**Activity:** Each line of the data below that contains "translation" must be copied.

[Stored items]
+ + + + + + +

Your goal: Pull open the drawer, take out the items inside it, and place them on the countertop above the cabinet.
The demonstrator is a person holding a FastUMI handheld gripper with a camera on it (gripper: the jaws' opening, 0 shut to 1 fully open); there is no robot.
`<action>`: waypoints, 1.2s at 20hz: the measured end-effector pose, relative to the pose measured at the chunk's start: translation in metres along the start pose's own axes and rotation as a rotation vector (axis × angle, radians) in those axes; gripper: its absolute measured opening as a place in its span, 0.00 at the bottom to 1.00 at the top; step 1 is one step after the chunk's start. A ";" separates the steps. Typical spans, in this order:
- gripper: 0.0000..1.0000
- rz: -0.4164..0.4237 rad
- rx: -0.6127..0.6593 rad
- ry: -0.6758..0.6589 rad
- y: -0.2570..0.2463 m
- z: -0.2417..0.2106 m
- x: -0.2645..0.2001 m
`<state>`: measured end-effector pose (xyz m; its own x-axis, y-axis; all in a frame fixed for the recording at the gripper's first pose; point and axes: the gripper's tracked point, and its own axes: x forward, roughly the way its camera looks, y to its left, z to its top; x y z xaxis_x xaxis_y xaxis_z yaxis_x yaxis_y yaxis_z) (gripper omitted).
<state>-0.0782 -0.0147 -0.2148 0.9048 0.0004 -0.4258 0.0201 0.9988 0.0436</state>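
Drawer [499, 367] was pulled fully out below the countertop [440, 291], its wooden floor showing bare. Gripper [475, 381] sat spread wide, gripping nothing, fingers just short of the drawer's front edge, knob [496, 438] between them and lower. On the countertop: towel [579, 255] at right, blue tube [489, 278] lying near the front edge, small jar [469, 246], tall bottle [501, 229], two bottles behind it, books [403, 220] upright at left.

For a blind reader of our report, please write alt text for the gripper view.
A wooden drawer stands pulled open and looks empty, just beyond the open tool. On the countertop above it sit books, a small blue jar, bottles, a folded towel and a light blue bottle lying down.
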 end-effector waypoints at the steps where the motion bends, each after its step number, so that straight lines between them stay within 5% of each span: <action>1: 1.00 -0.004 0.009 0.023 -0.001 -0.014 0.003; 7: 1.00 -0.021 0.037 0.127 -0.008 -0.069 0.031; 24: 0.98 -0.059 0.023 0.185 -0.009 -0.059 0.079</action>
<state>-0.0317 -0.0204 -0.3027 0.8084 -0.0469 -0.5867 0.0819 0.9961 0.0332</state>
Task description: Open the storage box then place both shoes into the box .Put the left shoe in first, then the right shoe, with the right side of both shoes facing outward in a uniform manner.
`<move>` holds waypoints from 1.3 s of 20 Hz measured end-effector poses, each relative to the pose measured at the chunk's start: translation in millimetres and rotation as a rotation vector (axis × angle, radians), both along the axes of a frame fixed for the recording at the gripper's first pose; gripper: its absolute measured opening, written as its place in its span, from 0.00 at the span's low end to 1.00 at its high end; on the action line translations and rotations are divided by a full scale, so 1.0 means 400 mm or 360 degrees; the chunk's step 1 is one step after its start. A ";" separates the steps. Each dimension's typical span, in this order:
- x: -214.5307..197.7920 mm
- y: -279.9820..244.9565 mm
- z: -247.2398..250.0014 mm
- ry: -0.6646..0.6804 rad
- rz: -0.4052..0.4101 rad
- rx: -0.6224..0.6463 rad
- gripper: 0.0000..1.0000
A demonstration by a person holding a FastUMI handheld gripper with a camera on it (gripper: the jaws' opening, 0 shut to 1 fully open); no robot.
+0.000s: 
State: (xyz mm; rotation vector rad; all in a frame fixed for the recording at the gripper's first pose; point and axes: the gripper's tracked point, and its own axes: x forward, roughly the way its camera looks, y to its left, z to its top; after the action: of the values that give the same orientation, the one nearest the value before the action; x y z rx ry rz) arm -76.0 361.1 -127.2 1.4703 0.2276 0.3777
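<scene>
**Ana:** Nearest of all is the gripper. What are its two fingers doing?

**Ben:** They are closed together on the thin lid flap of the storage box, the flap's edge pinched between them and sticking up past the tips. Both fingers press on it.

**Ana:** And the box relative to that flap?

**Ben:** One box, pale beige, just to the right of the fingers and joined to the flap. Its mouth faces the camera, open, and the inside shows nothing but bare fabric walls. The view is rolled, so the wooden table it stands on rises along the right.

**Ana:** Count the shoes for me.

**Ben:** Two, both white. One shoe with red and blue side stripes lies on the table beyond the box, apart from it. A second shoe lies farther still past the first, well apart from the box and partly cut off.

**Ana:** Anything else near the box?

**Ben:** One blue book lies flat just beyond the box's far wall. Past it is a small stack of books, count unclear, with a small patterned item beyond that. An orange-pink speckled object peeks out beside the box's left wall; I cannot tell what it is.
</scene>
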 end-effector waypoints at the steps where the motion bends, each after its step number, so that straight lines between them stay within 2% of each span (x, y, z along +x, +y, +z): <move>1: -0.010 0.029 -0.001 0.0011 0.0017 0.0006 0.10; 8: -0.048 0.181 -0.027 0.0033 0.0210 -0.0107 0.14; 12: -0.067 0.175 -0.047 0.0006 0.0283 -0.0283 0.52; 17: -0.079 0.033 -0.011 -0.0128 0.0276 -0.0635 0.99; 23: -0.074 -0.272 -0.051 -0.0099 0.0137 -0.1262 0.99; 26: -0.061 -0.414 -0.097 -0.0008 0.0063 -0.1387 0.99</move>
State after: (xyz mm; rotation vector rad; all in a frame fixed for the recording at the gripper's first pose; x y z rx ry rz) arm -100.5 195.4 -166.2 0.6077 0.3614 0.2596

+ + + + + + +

**Answer to this task:**
`<action>`: waypoints, 1.2s at 20hz: the measured end-effector pose, relative to the pose measured at the chunk's start: translation in metres along the start pose's own axes and rotation as a rotation vector (axis × angle, radians) in those axes; gripper: its absolute measured opening as a place in its span, 0.00 at the bottom to 1.00 at the top; step 1 is one step after the chunk's start. A ";" separates the steps. Typical spans, in this order:
`<move>` holds waypoints from 1.3 s of 20 Hz measured end-effector poses, each relative to the pose measured at the chunk's start: translation in millimetres and rotation as a rotation vector (axis × angle, radians), both along the axes of a frame fixed for the recording at the gripper's first pose; gripper: its absolute measured opening, written as its place in its span, from 0.00 at the span's low end to 1.00 at its high end; on the action line translations and rotations are divided by a full scale, so 1.0 means 400 mm or 360 degrees; the chunk's step 1 is one step after its start. A ";" separates the steps. Each dimension's typical span, in this order:

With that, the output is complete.